● Problem to solve
Could you set down every record exactly as it appears?

● Information

=====

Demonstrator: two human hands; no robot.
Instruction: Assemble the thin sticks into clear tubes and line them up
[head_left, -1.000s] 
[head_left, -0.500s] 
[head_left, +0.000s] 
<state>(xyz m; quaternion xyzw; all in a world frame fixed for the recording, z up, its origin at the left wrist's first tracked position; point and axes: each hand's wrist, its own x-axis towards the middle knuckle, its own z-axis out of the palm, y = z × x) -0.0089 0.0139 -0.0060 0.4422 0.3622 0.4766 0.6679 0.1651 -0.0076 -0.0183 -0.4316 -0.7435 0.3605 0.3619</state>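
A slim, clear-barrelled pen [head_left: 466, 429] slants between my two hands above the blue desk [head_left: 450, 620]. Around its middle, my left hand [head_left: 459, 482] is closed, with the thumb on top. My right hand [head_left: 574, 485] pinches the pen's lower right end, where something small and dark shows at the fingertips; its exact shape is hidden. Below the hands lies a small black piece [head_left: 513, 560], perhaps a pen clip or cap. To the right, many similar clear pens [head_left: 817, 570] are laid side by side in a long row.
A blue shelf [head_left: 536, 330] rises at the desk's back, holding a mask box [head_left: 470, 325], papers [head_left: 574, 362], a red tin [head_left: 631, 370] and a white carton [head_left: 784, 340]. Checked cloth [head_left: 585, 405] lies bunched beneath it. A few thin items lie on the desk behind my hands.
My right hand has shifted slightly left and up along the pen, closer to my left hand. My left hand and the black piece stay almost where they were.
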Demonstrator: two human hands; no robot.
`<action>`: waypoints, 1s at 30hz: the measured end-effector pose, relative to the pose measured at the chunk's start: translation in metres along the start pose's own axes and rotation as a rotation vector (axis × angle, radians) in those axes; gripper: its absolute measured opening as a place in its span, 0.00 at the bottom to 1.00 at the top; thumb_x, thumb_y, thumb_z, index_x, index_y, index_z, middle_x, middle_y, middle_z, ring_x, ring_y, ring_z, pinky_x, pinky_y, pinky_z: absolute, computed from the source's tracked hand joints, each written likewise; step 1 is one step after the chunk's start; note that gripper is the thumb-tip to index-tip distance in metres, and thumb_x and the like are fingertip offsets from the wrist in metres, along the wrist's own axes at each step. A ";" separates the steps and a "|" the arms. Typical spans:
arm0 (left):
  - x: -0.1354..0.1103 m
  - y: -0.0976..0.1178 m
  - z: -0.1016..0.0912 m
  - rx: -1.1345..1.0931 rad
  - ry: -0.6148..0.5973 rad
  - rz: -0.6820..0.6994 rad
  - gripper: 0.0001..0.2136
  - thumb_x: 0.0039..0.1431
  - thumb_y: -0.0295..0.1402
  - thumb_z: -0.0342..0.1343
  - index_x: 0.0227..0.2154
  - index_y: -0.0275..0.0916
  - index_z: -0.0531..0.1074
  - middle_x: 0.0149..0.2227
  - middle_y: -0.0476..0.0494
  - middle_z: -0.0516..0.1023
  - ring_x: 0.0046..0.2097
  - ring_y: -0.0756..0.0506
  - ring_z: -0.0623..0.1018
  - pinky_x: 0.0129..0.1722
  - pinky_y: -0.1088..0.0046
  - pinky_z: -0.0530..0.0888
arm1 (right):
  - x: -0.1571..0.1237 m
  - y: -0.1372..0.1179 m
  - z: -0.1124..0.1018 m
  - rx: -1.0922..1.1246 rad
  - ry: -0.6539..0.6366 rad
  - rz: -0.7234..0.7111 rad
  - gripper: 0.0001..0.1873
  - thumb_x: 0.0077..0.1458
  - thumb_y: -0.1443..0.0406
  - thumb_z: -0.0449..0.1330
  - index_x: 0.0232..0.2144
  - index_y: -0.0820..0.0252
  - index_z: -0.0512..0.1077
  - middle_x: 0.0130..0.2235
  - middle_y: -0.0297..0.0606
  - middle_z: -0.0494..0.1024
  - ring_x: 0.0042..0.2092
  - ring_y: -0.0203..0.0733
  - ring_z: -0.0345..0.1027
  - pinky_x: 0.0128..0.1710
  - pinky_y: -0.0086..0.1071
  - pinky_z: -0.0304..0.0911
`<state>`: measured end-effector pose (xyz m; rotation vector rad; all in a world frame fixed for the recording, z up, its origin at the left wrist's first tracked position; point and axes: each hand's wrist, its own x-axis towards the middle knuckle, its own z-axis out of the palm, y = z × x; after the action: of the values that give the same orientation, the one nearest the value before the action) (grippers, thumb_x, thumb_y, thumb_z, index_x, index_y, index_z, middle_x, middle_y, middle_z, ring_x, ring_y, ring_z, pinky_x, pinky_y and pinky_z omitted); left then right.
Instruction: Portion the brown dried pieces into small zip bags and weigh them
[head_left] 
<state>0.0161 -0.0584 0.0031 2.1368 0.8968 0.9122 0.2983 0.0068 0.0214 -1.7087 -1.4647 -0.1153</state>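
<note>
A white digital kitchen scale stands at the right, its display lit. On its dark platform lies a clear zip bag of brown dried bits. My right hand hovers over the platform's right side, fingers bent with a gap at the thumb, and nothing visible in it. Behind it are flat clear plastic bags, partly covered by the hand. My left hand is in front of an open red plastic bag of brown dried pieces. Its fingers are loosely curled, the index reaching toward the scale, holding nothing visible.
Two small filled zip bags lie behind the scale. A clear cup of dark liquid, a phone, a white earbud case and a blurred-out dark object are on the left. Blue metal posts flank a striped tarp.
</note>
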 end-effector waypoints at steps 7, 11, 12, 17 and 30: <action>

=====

● Result
Demonstrator: two human hands; no robot.
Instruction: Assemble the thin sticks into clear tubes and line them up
[head_left, -1.000s] 
[head_left, -0.500s] 
[head_left, +0.000s] 
<state>(xyz m; quaternion xyzw; all in a world frame fixed for the recording, z up, its origin at the left wrist's first tracked position; point and axes: each hand's wrist, its own x-axis towards the middle knuckle, its own z-axis out of the palm, y = z × x) -0.0089 0.0139 -0.0060 0.4422 0.3622 0.4766 0.6679 0.1651 -0.0076 -0.0183 -0.4316 -0.7435 0.3605 0.3619</state>
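A slim, clear-barrelled pen [head_left: 466, 429] slants between my two hands above the blue desk [head_left: 450, 620]. Around its middle, my left hand [head_left: 459, 482] is closed, with the thumb on top. My right hand [head_left: 574, 485] pinches the pen's lower right end, where something small and dark shows at the fingertips; its exact shape is hidden. Below the hands lies a small black piece [head_left: 513, 560], perhaps a pen clip or cap. To the right, many similar clear pens [head_left: 817, 570] are laid side by side in a long row.
A blue shelf [head_left: 536, 330] rises at the desk's back, holding a mask box [head_left: 470, 325], papers [head_left: 574, 362], a red tin [head_left: 631, 370] and a white carton [head_left: 784, 340]. Checked cloth [head_left: 585, 405] lies bunched beneath it. A few thin items lie on the desk behind my hands.
My right hand has shifted slightly left and up along the pen, closer to my left hand. My left hand and the black piece stay almost where they were.
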Demonstrator: two human hands; no robot.
`<action>`: waypoints, 1s at 30hz: the measured end-effector pose, relative to the pose measured at the chunk's start: translation in metres along the start pose's own axes and rotation as a rotation vector (axis × angle, radians) in those axes; gripper: its absolute measured opening as a place in its span, 0.00 at the bottom to 1.00 at the top; thumb_x, thumb_y, thumb_z, index_x, index_y, index_z, middle_x, middle_y, middle_z, ring_x, ring_y, ring_z, pinky_x, pinky_y, pinky_z: absolute, computed from the source's tracked hand joints, each written likewise; step 1 is one step after the chunk's start; note that gripper is the thumb-tip to index-tip distance in metres, and thumb_x and the like are fingertip offsets from the wrist in metres, along the wrist's own axes at each step. A ";" separates the steps and a "|" the arms. Typical spans:
arm0 (left):
  - x: -0.1354..0.1103 m
  - y: -0.0976..0.1178 m
  - z: -0.1016..0.0912 m
  - rx: -1.1345..1.0931 rad
  - ry: -0.6148..0.5973 rad
  - rz: -0.6820..0.6994 rad
  - gripper: 0.0001..0.2136
  - thumb_x: 0.0039..0.1431
  - thumb_y: -0.0295..0.1402
  - thumb_z: -0.0342..0.1343
  - index_x: 0.0227..0.2154
  - index_y: -0.0275..0.0916
  - index_z: -0.0531..0.1074
  - middle_x: 0.0149..0.2227
  - middle_y: -0.0476..0.0494
  - middle_z: -0.0516..0.1023
  - ring_x: 0.0046..0.2097
  - ring_y: -0.0756..0.0506
  - ring_z: -0.0623..0.1018
  - pinky_x: 0.0129..0.1722
  - pinky_y: -0.1088..0.0046
  - pinky_z: -0.0530..0.0888
arm1 (right):
  - x: -0.1571..0.1237 m
  - y: -0.1372..0.1179 m
  - z: -0.1124..0.1018 m
  - rx: -1.0922..1.1246 rad
  - ry: -0.6539..0.6366 rad
  - rz: -0.7234..0.7111 rad
  - gripper: 0.0001..0.1873
  - thumb_x: 0.0077..0.1458
  - thumb_y: -0.1443..0.0406
  - thumb_z: -0.0449..0.1330
  - index_x: 0.0232..0.2144
  - index_y: -0.0820..0.0252
  - index_z: -0.0512..0.1077
  - middle_x: 0.0130..0.2235
  - middle_y: -0.0297..0.0606
  - middle_z: -0.0494..0.1024
  - ring_x: 0.0042..0.2092
  - ring_y: -0.0203..0.0733
  - ring_z: -0.0345..0.1027
  - pinky_x: 0.0128..0.1710
  - pinky_y: -0.0086..0.1071
  - pinky_z: -0.0304..0.0911
`<state>`: measured end-effector pose (xyz m; rotation vector rad; all in a world frame fixed for the recording, z up, its origin at the left wrist's first tracked position; point and axes: each hand's wrist, its own x-axis towards the middle knuckle, its own z-axis out of the palm, y = z × x; after the action: of the values that give the same orientation, the one nearest the value before the action) (grippers, thumb_x, thumb_y, thumb_z, index_x, index_y, index_z, middle_x, middle_y, middle_z, ring_x, ring_y, ring_z, pinky_x, pinky_y and pinky_z omitted); left then right.
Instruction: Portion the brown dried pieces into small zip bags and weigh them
[head_left] 
<state>0.0161 -0.0584 0.0031 2.1368 0.8968 0.9122 0.2983 0.0068 0.0214 -1.7087 -1.4647 -0.1153</state>
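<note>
A white digital kitchen scale stands at the right, its display lit. On its dark platform lies a clear zip bag of brown dried bits. My right hand hovers over the platform's right side, fingers bent with a gap at the thumb, and nothing visible in it. Behind it are flat clear plastic bags, partly covered by the hand. My left hand is in front of an open red plastic bag of brown dried pieces. Its fingers are loosely curled, the index reaching toward the scale, holding nothing visible.
Two small filled zip bags lie behind the scale. A clear cup of dark liquid, a phone, a white earbud case and a blurred-out dark object are on the left. Blue metal posts flank a striped tarp.
</note>
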 end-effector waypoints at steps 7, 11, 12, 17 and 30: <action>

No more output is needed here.